The alveolar epithelial glycocalyx is a hydrogel consisting of proteoglycans, glycoproteins and glycosaminoglycans that covers the entire 120 m² of alveolar surface area in the human lung. As such, the alveolar epithelial glycocalyx is an essential part of the first line of defense of the blood-gas barrier, an ultrathin structure between the airspaces and the blood vessels of the lung that allows for gas exchange of O₂ and CO₂, while contemporaneously restricting leakage of fluids and proteins into the airspace, or entry of inhaled pathogens into the circulation. Despite its relevance in lung barrier function and pathogen defense, the alveolar epithelial glycocalyx is so far virtually unexplored. Importantly, the alveolar epithelial glycocalyx differs from other glycocalices at cell or organ surfaces with respect to its unique physicochemical microenvironment within the alveolar space where it is a) constantly exposed to cyclic biaxial stretch as a result of alveolar inflation and deflation over the respiratory cycle, and b) co-localizes, and presumably interacts, with alveolar surfactant, a surface tension lowering mix of amphiphilic lipids and surfactant proteins secreted by alveolar epithelial type II cells.
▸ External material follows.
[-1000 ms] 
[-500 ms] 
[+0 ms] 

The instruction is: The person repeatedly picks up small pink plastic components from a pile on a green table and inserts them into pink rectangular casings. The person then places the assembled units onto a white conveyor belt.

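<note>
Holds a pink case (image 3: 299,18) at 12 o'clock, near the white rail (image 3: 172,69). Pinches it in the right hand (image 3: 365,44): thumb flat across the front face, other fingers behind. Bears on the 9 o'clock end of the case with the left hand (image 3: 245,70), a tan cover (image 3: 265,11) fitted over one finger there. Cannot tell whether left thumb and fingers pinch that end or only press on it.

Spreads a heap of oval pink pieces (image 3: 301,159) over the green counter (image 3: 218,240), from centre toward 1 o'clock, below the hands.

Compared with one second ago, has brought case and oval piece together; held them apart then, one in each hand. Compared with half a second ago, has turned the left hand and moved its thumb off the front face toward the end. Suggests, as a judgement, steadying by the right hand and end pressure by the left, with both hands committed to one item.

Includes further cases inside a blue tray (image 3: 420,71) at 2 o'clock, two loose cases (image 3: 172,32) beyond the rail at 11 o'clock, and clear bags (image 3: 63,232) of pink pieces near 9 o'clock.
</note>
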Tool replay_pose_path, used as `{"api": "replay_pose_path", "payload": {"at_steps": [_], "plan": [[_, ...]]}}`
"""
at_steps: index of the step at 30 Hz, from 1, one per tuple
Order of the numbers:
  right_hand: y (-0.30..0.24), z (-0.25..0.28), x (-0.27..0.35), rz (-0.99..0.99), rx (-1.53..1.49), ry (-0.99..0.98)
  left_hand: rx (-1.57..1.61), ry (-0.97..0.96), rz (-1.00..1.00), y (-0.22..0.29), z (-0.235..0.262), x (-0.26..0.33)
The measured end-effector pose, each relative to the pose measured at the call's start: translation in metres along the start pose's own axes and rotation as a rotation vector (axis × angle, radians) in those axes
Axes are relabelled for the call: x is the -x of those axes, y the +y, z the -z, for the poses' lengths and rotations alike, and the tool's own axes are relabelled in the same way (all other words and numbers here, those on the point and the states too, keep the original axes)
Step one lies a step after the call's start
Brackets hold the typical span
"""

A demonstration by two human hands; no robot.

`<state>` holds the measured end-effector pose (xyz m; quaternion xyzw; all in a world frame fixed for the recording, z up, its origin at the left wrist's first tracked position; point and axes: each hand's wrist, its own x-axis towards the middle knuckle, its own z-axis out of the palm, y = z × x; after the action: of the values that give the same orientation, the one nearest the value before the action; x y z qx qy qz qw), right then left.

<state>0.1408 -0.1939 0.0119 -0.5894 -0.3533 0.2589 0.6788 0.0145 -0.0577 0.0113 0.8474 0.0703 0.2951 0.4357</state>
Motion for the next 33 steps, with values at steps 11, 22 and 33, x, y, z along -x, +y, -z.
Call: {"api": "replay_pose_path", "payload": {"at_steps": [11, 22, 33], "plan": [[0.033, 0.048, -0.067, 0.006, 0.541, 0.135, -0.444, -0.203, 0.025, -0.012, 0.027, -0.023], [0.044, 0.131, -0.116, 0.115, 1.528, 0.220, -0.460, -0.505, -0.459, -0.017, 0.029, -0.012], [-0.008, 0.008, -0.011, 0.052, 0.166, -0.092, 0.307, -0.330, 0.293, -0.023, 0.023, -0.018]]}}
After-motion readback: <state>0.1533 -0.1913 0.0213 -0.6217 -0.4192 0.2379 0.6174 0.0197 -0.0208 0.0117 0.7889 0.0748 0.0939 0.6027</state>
In the first funding period, we employed multiple electron (EM) and fluorescence microscopy techniques to visualize the AEGlx, including 3D electron tomography (ET) of thorium-dioxide stained samples to visualize the AEGlx and metabolic glyco-engineering (MGE) labeling to discern the localization and regulation of sialic acid (SA) in the AEGlx (C05N|Hackenberger/Lauster). We developed novel molecular tools to interrogate sialylated proteins (A04|Seitz/Block) and identified expression of glyco-RNA on the epithelial surface. Mechanical stretch as experienced in mechanical ventilation increased sialylation of distinct surface glycoproteins, while GAGs including hyaluronic acid (HA) and heparan sulfate (HS) were found to be shed from lungs of acute respiratory distress syndrome (ARDS) patients. We further showed that lung collectins bind to SA and GAGs, thereby altering the AEGlx ultrastructure (C05N|Hackenberger/Lauster).